Smashing Interviews Magazine: You recently turned 37, so you certainly have your whole life in front of you. What are your long range goals or plans both personally and professionally?
David Pakman: One of the things that I stopped doing a few years ago was thinking too deeply businesswise more than about 18 months ahead because I learned that in my space, things change so quickly in ways that I can’t predict that any planning beyond that was essentially meaningless or move very quickly.
An example of that is the presence we’ve grown on the livestreaming platform Twitch over the last year, which if you had asked me 18 months ago what I thought about having a presence on Twitch, I barely knew what it was and would've said that there’s no way that will be a big part of what I’m doing in 2021. Now it’s a huge part. That’s just one example of how planning too far ahead is not useful because things change so quickly.
For the next 18 months, my priorities are to continue to grow the livestreaming platform which is a totally different type of relationship with the audience. It allows me to do different kinds of programming than my daily podcast and broadcast show. Beyond that, it’s continued audience growth.

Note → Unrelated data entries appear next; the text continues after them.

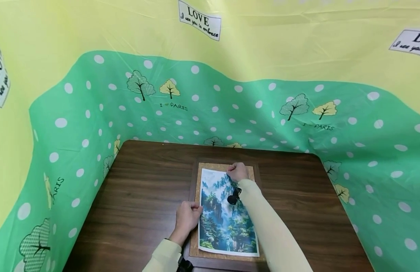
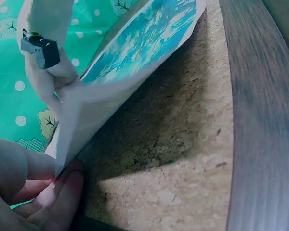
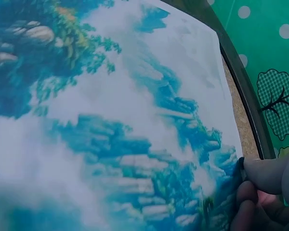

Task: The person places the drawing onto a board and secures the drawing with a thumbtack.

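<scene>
A printed landscape picture (image 1: 216,219), with blue-green mountains, mist and trees, lies over a cork board (image 2: 183,192) in a dark wooden frame (image 2: 265,120). My left hand (image 1: 188,216) pinches the paper's left edge between thumb and fingers. In the left wrist view, the paper bows up off the cork and its white back shows. My right hand (image 1: 237,172) pinches the paper's top edge towards the right corner, seen at the lower right of the right wrist view. A small dark spot shows at the right thumb's tip.
The framed board rests on a dark brown wooden table (image 1: 145,181). Around its back and sides hangs a green and yellow cloth (image 1: 216,109) with white dots and trees. A black wrist camera (image 1: 233,198) on the right arm overlaps the picture in the head view.
</scene>
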### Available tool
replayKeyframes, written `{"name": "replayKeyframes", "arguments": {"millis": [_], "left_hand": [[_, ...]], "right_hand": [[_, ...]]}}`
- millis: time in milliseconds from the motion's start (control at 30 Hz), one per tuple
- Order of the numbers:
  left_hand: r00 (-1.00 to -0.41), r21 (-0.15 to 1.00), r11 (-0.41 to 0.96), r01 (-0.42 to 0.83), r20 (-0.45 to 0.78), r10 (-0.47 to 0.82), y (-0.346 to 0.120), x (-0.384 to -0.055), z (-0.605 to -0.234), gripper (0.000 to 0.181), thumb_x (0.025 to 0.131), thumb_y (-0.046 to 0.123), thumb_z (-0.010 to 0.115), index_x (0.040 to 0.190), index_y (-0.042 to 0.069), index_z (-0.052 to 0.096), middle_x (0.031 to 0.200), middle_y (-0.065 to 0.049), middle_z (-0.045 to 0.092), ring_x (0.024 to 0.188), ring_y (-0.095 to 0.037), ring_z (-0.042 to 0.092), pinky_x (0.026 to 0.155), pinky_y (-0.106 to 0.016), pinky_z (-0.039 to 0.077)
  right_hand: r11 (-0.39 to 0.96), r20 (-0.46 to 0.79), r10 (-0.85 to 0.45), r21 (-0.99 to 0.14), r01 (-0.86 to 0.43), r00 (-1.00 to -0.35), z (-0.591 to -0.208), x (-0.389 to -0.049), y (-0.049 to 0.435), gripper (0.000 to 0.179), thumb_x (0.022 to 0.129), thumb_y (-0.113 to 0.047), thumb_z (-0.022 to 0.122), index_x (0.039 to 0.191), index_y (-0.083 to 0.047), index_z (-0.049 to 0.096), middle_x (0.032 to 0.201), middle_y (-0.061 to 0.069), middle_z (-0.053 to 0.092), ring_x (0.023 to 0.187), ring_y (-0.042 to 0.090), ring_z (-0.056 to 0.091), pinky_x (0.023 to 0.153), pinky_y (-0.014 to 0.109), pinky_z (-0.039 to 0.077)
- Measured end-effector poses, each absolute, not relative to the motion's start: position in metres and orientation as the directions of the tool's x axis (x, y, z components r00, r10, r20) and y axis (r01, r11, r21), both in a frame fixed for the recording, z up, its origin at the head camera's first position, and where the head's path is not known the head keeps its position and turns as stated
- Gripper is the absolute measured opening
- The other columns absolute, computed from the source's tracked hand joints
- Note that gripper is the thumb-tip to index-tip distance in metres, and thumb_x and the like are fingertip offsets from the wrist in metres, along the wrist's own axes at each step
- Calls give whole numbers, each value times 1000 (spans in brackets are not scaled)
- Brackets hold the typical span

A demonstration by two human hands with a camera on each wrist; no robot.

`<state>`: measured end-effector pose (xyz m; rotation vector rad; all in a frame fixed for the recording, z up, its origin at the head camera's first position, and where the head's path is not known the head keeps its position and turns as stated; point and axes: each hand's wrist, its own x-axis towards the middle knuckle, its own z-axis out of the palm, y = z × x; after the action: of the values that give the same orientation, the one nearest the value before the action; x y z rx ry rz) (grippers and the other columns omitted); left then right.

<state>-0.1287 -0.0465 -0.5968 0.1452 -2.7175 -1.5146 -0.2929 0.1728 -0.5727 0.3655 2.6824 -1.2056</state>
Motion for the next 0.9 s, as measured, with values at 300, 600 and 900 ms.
{"name": "replayKeyframes", "arguments": {"millis": [300, 600, 900], "left_hand": [[-996, 823, 566, -37, 14, -86, -48, -136, -596, 14, 90, 9, 81, 79, 8, 73, 65, 3, 64, 57, -8, 55, 58, -31, 50], [-995, 772, 635, -4, 59, -78, -51, -136, -594, 11, 90, 10, 81, 83, 7, 74, 68, 2, 67, 58, -7, 58, 55, -28, 52], [-953, 662, 735, 145, 292, -74, -75, -145, -598, 10, 89, 17, 82, 90, 8, 77, 73, 2, 71, 64, -16, 66, 62, -37, 55]], "right_hand": [[665, -168, 48, -730, 157, -985, -567, -280, 187, 14, 104, -18, 68, 108, -4, 70, 101, 14, 68, 86, 27, 62, 76, 39, 55], [690, 58, -86, -717, -101, -995, -556, -248, 204, 23, 105, -22, 66, 119, -4, 71, 102, 8, 69, 91, 24, 64, 86, 45, 56], [742, 212, -95, -636, -211, -973, -554, -205, 231, 41, 106, -34, 65, 132, -2, 66, 129, 17, 66, 118, 38, 63, 98, 58, 53]]}}
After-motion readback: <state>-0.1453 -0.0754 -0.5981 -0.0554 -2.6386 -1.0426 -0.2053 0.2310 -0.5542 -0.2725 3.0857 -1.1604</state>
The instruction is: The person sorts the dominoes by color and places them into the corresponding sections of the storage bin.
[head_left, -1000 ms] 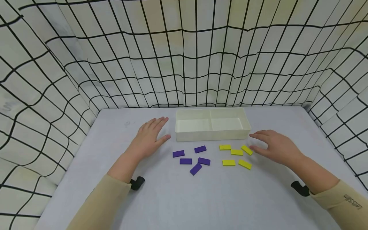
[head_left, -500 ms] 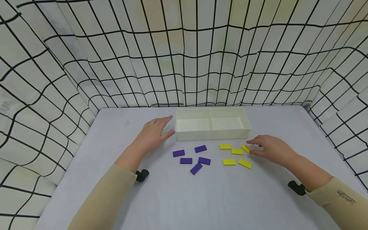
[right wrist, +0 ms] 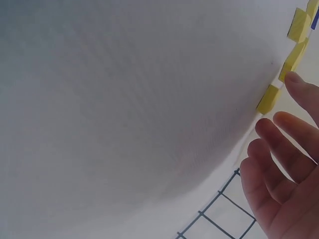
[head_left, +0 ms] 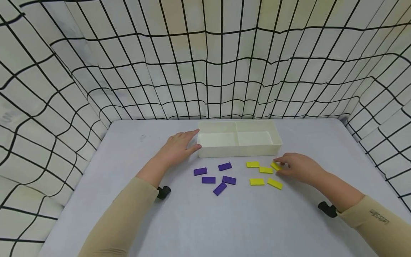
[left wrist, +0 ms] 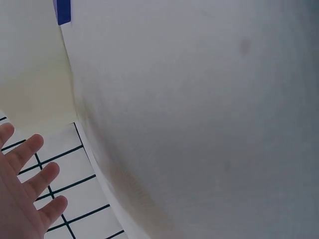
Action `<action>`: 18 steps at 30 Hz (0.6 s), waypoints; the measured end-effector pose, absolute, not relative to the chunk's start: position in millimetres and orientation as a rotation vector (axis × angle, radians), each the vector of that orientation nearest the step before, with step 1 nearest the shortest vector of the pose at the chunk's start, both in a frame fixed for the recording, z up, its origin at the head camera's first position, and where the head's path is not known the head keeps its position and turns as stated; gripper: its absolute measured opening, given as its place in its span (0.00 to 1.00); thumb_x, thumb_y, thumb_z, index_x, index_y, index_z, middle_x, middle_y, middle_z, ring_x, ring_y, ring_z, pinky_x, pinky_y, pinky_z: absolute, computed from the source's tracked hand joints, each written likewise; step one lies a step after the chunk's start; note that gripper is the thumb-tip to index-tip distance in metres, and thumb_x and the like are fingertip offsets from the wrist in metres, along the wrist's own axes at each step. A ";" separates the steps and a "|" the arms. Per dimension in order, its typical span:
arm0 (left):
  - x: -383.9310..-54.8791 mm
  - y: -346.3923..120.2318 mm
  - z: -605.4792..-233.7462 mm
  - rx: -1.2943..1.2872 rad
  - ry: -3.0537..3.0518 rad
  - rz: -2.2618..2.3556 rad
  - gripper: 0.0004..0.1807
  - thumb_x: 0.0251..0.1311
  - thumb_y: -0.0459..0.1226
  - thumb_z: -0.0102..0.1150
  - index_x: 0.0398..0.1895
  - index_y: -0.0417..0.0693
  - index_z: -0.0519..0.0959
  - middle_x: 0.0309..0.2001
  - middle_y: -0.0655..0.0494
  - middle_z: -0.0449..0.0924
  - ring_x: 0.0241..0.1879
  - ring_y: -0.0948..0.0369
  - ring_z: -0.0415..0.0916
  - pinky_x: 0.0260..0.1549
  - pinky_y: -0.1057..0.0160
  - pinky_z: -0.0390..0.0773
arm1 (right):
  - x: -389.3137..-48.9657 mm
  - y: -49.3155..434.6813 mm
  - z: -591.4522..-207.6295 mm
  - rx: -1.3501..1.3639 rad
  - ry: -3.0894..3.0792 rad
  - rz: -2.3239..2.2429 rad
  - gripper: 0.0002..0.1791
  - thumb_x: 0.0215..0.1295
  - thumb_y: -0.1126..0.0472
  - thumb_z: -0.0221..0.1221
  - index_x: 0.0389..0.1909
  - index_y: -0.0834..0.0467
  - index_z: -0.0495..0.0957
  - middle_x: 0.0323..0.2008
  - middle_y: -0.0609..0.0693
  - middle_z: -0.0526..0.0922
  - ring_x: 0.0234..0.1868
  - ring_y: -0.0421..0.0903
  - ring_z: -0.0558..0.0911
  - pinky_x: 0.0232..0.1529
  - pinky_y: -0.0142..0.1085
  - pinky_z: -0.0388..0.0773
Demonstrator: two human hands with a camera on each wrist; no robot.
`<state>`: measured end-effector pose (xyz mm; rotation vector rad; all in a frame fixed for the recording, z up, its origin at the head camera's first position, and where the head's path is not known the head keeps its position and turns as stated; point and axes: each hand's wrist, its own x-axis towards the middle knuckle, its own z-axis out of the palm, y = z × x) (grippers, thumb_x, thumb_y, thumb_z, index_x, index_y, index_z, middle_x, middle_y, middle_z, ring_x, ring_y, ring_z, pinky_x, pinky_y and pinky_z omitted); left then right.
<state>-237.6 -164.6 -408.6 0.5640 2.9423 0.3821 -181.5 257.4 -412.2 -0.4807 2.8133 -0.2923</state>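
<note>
My right hand (head_left: 302,167) is over a yellow tile (head_left: 275,166) at the right of the yellow group, its thumb and forefinger spread at the tile's two sides. Part of that tile is hidden by the hand. In the right wrist view the thumb (right wrist: 301,89) and fingertips stay apart, with yellow tiles beyond them. My left hand (head_left: 178,147) holds nothing; its fingers are extended, tips right at the left end of a white two-compartment tray (head_left: 237,151). Several purple tiles (head_left: 208,180) lie in front of the tray on the left, several other yellow tiles (head_left: 257,182) on the right.
The table (head_left: 199,221) has a white cover. Behind it and at both sides stands a black wire grid (head_left: 221,64) against pale sheeting. Black devices (head_left: 163,192) sit at the wrists below the sleeves. Both tray compartments show bare floors.
My right hand has lowered and moved left onto the end yellow tile, its finger and thumb coming closer to it. The left hand has moved right, up to the tray's left end.
</note>
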 end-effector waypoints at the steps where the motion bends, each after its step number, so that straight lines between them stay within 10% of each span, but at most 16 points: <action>1: -237.7 -164.2 -408.7 0.563 2.941 0.382 0.41 0.69 0.67 0.36 0.80 0.64 0.46 0.75 0.52 0.58 0.74 0.47 0.52 0.71 0.42 0.50 | -181.4 256.6 -412.3 -0.487 2.811 -0.288 0.27 0.58 0.52 0.70 0.57 0.57 0.81 0.38 0.44 0.82 0.36 0.42 0.76 0.39 0.41 0.78; 18: -243.2 -162.5 -405.6 0.454 2.808 0.607 0.41 0.68 0.62 0.48 0.79 0.66 0.49 0.72 0.54 0.65 0.74 0.47 0.54 0.69 0.39 0.55 | -181.8 256.2 -414.6 -0.474 2.812 -0.281 0.22 0.60 0.59 0.69 0.56 0.57 0.82 0.37 0.46 0.82 0.34 0.43 0.76 0.36 0.39 0.78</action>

At the end of 2020, I did a single season of a Spanish language show on a Spanish language cable network called Estrella. I would be very interested in looking at growing the Spanish language presence for what I’m doing, and that’s specifically US politics but for a Spanish speaking audience, which was the goal of the audience of the Spanish language show. I think that would be an interesting space to explore. On a personal level, I’m very much looking forward to just getting back to more normal life with travel and seeing friends.
Smashing Interviews Magazine: Do you have a special person who enjoys traveling as much as you do?
David Pakman: Yes. I’ve been with my same girlfriend for nine years, and we both enjoy travel and are both looking forward to getting back to it and also looking forward to getting back to Argentina to visit family, which has been too long at this point.